На секунду, как мгновенный укол, Джейкоба охватил ужас от того, что он умудрился потерять самого умного человека в мире.
— Была ли она права? — спросил рав.
— Да, — ответила Джулия. — Ребенок был еврейским.
— Но была ли она права, что евреи плачут беззвучно?
— Моим опытом не подтверждается, — сказала Джулия со смешком, который вызвал облегченный смешок и у остальных.
Не двинувшись с места, рав ступил в могилу молчания. Он поднял на Джулию невыносимо прямой взгляд, будто, кроме них двоих, никого не осталось в живых, будто единственным, что отличало похороненных от стоявших, был угол в девяносто градусов.

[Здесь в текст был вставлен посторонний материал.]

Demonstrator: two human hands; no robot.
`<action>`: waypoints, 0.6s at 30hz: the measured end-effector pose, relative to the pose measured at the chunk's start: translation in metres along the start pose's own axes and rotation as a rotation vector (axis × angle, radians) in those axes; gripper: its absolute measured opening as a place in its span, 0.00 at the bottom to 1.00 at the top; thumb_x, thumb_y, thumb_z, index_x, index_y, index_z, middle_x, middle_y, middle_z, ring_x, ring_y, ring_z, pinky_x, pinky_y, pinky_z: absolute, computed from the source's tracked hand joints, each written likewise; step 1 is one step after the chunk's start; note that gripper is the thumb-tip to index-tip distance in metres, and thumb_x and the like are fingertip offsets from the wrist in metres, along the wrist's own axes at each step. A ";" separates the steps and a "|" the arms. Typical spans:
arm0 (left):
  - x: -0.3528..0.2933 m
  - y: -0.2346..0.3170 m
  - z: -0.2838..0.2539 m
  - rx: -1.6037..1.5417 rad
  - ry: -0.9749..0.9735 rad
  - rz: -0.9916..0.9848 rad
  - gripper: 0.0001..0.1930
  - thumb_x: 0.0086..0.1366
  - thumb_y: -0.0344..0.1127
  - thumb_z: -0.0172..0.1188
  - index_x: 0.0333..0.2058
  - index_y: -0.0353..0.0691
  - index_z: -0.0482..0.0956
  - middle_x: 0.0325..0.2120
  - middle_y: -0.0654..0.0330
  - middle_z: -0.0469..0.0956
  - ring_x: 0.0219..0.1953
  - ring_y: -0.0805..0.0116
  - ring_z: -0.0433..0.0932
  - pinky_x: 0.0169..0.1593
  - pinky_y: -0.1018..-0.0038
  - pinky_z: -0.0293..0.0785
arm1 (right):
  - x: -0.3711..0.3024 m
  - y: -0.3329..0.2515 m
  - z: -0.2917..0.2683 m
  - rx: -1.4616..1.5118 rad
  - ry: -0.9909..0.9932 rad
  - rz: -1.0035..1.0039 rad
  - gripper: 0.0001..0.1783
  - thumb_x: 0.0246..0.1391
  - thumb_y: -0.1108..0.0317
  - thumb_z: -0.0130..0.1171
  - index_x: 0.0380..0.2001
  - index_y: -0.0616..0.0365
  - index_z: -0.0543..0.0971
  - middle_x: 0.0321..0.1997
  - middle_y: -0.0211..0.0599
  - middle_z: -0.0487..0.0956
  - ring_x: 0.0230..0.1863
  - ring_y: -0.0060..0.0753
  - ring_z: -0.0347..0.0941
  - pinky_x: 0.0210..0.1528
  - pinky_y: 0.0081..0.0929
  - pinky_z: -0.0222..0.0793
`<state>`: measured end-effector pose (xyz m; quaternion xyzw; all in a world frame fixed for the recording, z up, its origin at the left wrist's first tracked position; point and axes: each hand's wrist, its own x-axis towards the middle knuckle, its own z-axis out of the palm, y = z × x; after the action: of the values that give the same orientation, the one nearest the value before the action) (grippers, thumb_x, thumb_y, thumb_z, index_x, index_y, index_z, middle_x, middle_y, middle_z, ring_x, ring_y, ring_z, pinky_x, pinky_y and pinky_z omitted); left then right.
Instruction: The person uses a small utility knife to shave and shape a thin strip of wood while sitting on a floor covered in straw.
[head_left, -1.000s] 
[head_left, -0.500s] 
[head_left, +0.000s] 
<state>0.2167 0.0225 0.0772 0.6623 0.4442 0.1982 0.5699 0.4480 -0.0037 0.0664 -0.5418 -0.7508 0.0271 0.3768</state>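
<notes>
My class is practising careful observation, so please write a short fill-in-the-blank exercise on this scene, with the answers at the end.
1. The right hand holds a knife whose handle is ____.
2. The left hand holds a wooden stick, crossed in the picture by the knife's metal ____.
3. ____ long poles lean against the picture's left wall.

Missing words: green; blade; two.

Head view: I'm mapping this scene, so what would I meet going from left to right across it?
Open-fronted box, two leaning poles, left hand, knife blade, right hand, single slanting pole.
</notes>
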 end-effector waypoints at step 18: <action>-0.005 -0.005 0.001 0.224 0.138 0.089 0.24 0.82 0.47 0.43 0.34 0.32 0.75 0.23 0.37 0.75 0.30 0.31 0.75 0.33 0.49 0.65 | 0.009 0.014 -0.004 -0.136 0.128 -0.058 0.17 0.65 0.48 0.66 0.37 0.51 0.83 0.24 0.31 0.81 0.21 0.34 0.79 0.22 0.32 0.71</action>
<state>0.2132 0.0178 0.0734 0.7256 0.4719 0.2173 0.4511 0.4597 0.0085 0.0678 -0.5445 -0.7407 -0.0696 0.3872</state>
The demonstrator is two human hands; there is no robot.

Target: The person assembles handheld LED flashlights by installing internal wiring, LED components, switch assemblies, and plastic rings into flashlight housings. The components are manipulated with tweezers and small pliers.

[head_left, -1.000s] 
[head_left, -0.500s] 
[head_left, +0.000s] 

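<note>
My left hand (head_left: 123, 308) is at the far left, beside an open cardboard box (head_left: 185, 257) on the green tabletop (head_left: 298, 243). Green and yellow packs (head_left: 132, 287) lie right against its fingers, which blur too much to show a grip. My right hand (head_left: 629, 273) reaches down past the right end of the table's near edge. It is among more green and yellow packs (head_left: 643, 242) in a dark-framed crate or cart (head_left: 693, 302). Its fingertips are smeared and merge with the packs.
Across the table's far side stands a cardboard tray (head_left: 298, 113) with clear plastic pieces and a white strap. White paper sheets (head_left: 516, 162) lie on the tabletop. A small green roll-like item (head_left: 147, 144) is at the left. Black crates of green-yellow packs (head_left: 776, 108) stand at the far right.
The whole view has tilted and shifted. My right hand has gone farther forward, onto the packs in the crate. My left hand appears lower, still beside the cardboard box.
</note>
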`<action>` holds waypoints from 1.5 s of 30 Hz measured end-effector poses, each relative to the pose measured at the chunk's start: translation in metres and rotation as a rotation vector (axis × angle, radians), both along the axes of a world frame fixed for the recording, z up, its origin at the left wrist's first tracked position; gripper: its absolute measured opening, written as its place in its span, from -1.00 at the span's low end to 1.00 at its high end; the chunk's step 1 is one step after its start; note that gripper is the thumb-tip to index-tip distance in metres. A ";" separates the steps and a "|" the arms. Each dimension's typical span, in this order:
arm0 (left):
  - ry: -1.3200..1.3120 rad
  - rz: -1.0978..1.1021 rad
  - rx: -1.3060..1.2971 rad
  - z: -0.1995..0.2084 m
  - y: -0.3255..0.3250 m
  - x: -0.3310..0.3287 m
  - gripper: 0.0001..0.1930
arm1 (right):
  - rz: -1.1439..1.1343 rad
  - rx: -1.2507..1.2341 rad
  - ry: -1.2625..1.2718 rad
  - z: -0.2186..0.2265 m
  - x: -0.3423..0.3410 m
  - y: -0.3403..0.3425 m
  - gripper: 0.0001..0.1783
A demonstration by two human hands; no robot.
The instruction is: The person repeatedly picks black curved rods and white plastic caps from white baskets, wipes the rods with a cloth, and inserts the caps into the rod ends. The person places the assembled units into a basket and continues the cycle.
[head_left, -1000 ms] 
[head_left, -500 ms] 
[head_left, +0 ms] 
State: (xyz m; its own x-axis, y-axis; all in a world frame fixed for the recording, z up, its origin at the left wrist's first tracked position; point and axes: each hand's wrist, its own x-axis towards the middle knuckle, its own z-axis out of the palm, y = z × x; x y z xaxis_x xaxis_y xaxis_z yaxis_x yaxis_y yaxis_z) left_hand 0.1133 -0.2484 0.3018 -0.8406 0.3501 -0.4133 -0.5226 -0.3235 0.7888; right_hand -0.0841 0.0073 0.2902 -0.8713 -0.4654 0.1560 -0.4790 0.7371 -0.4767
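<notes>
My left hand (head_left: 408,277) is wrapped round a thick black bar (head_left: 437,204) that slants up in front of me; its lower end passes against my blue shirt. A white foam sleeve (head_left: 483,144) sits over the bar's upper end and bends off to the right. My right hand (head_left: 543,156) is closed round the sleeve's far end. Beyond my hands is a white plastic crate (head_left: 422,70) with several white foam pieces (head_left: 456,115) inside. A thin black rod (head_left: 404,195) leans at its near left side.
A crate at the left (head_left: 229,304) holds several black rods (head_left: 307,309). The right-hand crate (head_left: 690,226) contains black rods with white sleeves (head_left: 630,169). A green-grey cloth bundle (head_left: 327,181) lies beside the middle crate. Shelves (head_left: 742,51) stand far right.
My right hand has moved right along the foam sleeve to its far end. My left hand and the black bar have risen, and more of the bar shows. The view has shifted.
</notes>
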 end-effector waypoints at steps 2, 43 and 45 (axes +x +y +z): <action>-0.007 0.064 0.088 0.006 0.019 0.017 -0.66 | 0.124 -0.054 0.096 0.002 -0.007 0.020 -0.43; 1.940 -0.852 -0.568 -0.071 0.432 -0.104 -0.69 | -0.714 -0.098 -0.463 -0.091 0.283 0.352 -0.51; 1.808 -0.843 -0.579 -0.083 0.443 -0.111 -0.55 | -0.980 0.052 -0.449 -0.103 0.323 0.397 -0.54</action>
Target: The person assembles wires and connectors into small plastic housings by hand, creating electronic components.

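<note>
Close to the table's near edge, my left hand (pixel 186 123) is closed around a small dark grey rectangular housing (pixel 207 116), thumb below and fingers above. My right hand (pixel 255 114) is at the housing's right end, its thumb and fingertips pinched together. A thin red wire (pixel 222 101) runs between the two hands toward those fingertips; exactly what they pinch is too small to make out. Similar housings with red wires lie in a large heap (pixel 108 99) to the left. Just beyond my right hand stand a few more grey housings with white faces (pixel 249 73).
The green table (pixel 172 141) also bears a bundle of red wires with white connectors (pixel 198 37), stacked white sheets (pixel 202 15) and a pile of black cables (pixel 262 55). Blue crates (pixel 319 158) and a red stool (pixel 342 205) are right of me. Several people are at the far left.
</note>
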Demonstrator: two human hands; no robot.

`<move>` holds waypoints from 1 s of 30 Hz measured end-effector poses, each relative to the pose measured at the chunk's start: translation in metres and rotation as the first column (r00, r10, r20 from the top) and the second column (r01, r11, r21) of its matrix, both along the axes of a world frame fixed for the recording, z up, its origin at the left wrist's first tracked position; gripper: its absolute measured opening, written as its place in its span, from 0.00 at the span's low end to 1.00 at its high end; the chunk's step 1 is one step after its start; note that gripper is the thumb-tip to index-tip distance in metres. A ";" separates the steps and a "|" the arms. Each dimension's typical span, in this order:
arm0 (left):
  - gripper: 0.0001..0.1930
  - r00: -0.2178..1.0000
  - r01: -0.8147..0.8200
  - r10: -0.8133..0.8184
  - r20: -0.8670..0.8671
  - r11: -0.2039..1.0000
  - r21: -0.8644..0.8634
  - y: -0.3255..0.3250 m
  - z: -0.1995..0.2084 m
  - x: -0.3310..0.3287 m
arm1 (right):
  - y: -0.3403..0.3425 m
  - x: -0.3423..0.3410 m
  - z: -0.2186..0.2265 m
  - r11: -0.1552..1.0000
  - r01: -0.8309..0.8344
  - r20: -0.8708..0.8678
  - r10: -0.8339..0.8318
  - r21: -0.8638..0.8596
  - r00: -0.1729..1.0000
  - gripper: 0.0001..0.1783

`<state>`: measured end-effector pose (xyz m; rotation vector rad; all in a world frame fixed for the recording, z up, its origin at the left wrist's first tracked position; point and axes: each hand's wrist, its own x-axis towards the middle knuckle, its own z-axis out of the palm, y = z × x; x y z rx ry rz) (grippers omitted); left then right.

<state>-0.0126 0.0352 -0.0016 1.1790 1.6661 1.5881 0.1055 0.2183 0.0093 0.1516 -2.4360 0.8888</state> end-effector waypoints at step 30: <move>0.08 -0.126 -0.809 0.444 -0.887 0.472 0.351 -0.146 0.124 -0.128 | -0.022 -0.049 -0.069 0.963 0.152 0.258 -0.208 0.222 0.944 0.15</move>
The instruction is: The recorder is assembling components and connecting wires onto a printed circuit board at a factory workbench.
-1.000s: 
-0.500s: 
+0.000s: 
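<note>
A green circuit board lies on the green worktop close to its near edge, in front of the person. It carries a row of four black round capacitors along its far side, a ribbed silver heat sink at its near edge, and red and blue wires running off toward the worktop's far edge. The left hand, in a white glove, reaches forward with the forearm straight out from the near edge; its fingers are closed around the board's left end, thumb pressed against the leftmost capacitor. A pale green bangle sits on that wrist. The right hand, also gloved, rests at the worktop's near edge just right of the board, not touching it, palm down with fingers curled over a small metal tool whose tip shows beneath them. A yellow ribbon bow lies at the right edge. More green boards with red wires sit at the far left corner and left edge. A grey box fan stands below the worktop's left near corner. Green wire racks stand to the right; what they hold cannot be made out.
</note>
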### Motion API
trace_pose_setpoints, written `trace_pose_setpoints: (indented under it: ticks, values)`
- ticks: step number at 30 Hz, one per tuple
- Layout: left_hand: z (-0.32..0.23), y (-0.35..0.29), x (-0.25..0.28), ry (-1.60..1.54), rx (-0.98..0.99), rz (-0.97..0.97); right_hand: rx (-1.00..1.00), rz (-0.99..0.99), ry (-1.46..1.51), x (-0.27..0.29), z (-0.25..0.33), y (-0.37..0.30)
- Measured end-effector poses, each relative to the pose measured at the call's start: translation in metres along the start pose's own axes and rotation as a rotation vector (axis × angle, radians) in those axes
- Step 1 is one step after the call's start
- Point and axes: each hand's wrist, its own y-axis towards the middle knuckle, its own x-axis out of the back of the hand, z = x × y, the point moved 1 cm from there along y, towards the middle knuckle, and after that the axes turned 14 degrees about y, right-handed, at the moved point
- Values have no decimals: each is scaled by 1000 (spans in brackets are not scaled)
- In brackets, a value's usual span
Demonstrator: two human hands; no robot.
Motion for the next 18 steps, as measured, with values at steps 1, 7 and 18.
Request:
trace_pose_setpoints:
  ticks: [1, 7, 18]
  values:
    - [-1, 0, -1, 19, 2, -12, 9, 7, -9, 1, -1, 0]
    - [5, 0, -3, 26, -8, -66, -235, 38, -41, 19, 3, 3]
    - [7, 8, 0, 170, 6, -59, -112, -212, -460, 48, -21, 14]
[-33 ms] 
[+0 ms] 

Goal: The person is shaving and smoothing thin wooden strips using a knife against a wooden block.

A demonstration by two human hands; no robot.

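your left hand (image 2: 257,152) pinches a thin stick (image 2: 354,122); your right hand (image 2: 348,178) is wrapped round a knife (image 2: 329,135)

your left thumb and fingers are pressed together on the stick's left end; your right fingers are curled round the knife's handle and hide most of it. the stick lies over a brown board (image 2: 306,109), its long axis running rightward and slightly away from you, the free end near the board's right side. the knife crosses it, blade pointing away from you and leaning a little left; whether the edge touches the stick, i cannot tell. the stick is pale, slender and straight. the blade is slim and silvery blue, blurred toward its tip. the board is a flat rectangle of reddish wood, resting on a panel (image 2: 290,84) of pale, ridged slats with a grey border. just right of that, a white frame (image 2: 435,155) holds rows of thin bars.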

Пристально глядя ей в лицо, рав спросил:
— Но по вашему опыту, плачут ли евреи беззвучно?
Джулия кивнула.
— А теперь я хотел бы задать вопрос тебе, Бенджи.
— Ага.
— Предположим, для нас, как евреев, есть две возможности: плакать беззвучно, как говорит твоя мама, или плакать по-еврейски, как ты сказал. Как это будет звучать — плач по-еврейски?